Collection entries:

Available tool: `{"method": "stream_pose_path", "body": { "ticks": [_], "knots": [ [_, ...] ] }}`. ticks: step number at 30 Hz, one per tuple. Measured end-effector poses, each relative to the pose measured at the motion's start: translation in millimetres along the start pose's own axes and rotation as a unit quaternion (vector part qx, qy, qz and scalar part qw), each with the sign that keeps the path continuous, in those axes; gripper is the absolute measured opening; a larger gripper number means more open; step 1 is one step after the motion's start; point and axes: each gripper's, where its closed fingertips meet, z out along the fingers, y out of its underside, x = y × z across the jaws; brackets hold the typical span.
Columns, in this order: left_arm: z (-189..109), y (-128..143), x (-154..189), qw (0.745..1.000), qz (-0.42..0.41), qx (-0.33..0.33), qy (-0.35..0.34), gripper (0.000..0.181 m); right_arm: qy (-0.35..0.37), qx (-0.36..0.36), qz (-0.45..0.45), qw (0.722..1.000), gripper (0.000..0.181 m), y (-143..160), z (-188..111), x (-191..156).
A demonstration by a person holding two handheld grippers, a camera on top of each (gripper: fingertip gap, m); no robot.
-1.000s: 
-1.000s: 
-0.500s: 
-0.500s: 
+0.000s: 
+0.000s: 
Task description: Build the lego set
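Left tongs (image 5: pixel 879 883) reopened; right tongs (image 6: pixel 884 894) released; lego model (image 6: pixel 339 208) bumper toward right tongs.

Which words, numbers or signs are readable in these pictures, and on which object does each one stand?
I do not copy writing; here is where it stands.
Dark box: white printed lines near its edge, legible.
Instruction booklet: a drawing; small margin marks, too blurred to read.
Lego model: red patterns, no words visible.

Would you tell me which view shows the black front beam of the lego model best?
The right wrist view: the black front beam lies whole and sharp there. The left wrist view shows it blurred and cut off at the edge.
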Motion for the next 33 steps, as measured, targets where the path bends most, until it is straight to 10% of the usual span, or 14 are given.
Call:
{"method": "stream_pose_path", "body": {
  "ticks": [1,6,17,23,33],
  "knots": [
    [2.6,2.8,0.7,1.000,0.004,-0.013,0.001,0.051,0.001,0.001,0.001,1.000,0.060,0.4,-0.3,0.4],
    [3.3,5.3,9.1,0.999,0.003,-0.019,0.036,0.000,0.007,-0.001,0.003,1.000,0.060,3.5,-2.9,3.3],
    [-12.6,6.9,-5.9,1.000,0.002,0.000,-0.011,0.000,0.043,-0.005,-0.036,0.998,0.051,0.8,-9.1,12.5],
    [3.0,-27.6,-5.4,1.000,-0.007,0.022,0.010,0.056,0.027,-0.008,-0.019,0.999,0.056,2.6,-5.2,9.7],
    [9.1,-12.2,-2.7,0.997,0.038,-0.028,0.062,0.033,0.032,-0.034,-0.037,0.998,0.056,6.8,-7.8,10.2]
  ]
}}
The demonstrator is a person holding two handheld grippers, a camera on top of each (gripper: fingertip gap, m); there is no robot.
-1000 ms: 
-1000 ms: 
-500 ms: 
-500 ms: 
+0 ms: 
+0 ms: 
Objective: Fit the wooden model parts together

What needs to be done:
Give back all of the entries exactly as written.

Task output:
Available tool: `{"method": "stream_pose_path", "body": { "ticks": [_], "knots": [ [_, ...] ] }}`. ticks: step number at 30 Hz, one per tuple. Measured end-effector poses, each relative to the pose measured at the motion's start: translation in millimetres along the start pose's own axes and rotation as a unit quaternion (vector part qx, qy, qz and scalar part qw), each with the sign that keeps the path continuous, in those axes; gripper is the absolute measured opening; a larger gripper number means more open; step 1 is one step after the motion's start; point and axes: each gripper's, where its closed fingertips meet, z out along the fingers, y out of its underside, x = y × z across the jaws; brackets hold the typical span.
Columns, in this order: left_arm: z (-189..109), y (-128..143), x (-154..189), qw (0.745..1.000), qz (-0.42..0.41), qx (-0.33..0.33), qy (-0.35..0.34), gripper (0.000..0.181 m); right_arm: qy (-0.35..0.37), qx (-0.36..0.36), qz (-0.45..0.45), qw (0.722..1.000), gripper (0.000..0.181 m), y (-143..160), z (-188..111), x (-191..156).
A demonstration by a person holding two handheld grippers, a camera on top of each (gripper: fingertip gap, m); no robot.
-1.000s: 
-1.000s: 
-0.500s: 
-0.500s: 
+0.000s: 
+0.000s: 
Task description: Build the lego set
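Left tongs (image 5: pixel 879 883) reopened; right tongs (image 6: pixel 884 894) released; lego model (image 6: pixel 339 208) bumper toward right tongs.

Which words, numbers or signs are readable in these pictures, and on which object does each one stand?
I do not copy writing; here is where it stands.
Dark box: white printed lines near its edge, legible.
Instruction booklet: a drawing; small margin marks, too blurred to read.
Lego model: red patterns, no words visible.

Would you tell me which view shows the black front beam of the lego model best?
The right wrist view: the black front beam lies whole and sharp there. The left wrist view shows it blurred and cut off at the edge.
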Motion for the next 33 steps, as measured, targets where the path bends most, until it is straight to 10% of the usual span, or 14 are given.
Call:
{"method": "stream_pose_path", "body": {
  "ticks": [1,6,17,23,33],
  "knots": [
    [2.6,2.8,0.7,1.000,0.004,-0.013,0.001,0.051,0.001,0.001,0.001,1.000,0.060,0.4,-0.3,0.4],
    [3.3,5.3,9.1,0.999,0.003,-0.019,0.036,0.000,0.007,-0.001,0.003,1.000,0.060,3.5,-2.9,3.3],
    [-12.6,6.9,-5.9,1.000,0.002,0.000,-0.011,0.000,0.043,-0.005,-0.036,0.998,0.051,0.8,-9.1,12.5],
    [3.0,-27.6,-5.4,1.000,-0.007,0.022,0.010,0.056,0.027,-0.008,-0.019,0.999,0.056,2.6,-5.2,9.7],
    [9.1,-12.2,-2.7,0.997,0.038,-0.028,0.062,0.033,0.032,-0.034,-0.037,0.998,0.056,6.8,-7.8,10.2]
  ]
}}
The demonstrator is a person holding two handheld grippers, a camera on top of each (gripper: fingertip gap, m); there is no robot.
-1000 ms: 
-1000 ms: 
-500 ms: 
-500 ms: 
+0 ms: 
+0 ms: 
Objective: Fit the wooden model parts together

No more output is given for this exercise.